Closed respirometry is a commonly used method to measure gas exchange in animals due to its apparent simplicity. Typically, the rates of O2 uptake and CO2 excretion (VO2 and VCO2, respectively) are assumed to be in steady state, such that the measured rates of gas exchange equal those at tissue level. In other words, the respiratory gas exchange ratio (RER) is assumed to equal the respiratory quotient (RQ). However, because the gas concentrations change progressively during closure, the animal inspires air with a progressively increasing CO2 concentration and decreasing O2 concentration. These changes will eventually affect gas exchange causing the O2 and CO2 stores within the animal to change. Because of the higher solubility/capacitance of CO2 in the tissues of the body, VCO2 will be more affected than VO2, and we hypothesize therefore that RER will become progressively underestimated as closure time is prolonged.
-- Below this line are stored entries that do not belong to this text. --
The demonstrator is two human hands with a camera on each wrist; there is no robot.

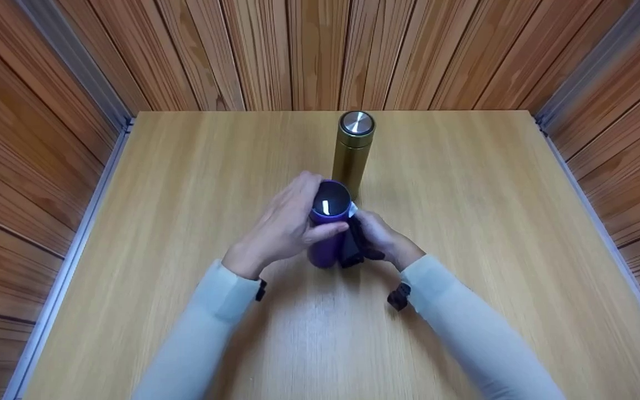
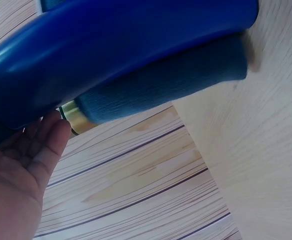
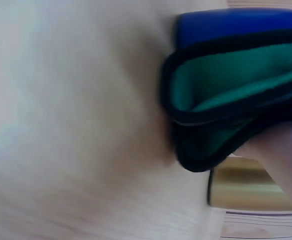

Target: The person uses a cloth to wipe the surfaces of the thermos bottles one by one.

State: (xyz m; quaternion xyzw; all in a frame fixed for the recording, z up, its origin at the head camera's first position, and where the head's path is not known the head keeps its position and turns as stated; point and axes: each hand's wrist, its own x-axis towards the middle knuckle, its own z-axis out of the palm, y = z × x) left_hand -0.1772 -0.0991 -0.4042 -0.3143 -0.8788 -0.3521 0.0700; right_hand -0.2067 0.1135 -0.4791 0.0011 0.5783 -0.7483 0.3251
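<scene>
My left hand (image 1: 284, 225) grips a purple vacuum flask (image 1: 325, 244) round its top, with the thumb across the near side below the dark, shiny lid. In the left wrist view this flask (image 2: 126, 45) looks blue. My right hand (image 1: 378, 236) holds a folded dark cloth (image 1: 351, 250) against the flask's right side. Seen from the right wrist, the cloth (image 3: 236, 75) has black edging and green inner folds. A white tag shows near the cloth's upper end. Behind them a gold flask (image 1: 350, 166) with a silver-topped lid stands upright, its base hidden.
A light wooden table (image 1: 186, 166) carries everything. Wood-plank walls (image 1: 317, 55) close it in at the back and both sides, with grey metal strips along the side edges. Dark wrist devices (image 1: 399, 296) sit under both sleeves.
</scene>
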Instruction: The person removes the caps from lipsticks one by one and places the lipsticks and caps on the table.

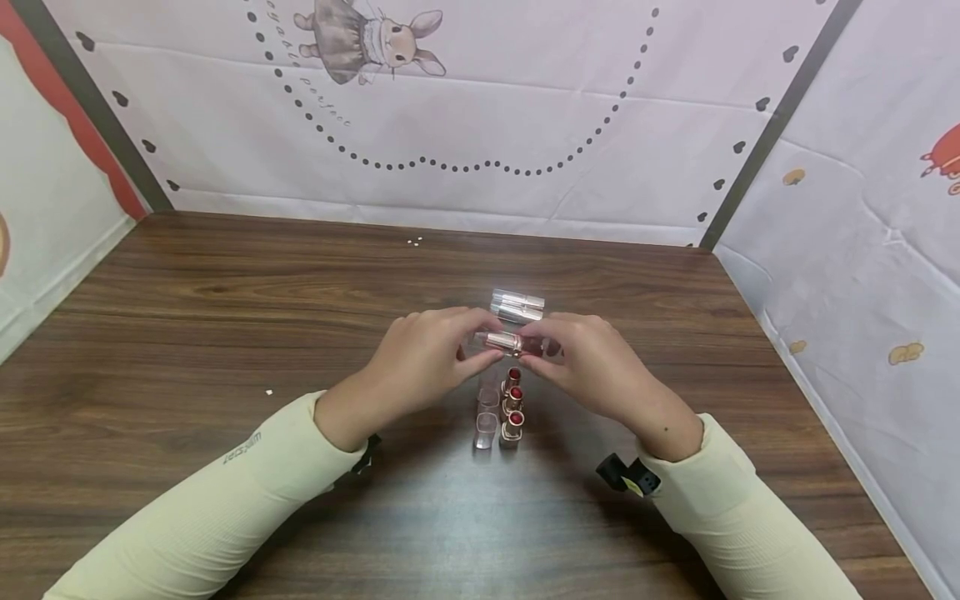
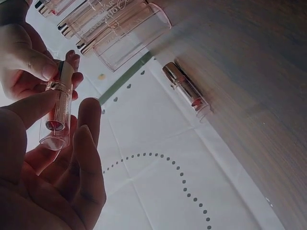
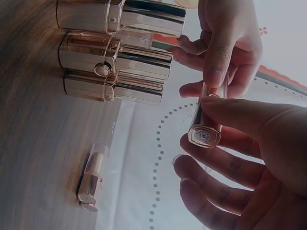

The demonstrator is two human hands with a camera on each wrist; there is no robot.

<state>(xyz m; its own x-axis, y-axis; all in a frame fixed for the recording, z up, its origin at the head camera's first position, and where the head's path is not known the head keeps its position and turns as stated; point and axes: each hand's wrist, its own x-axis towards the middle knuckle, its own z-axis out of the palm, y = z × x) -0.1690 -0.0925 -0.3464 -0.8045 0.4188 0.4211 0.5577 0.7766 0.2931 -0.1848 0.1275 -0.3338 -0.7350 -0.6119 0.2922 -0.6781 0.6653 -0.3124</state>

This hypothesis was addressed by a combination of experimental studies involving closed respirometry on ball pythons (Python regius) as well as mathematical models of gas exchange. We show that increased closed duration of the respirometer reduces RER by up to 13%, and these findings may explain previous reports of RER values being below 0.7. Our model reveals that the maximally possible reduction in RER is determined by the storage capacity of the body for CO2 (product of size and specific capacitance) relative to the respirometer storage capacity. Furthermore, modeling also shows that pronounced ventilatory and circulatory response to hypercapnia can alleviate the reduction in RER.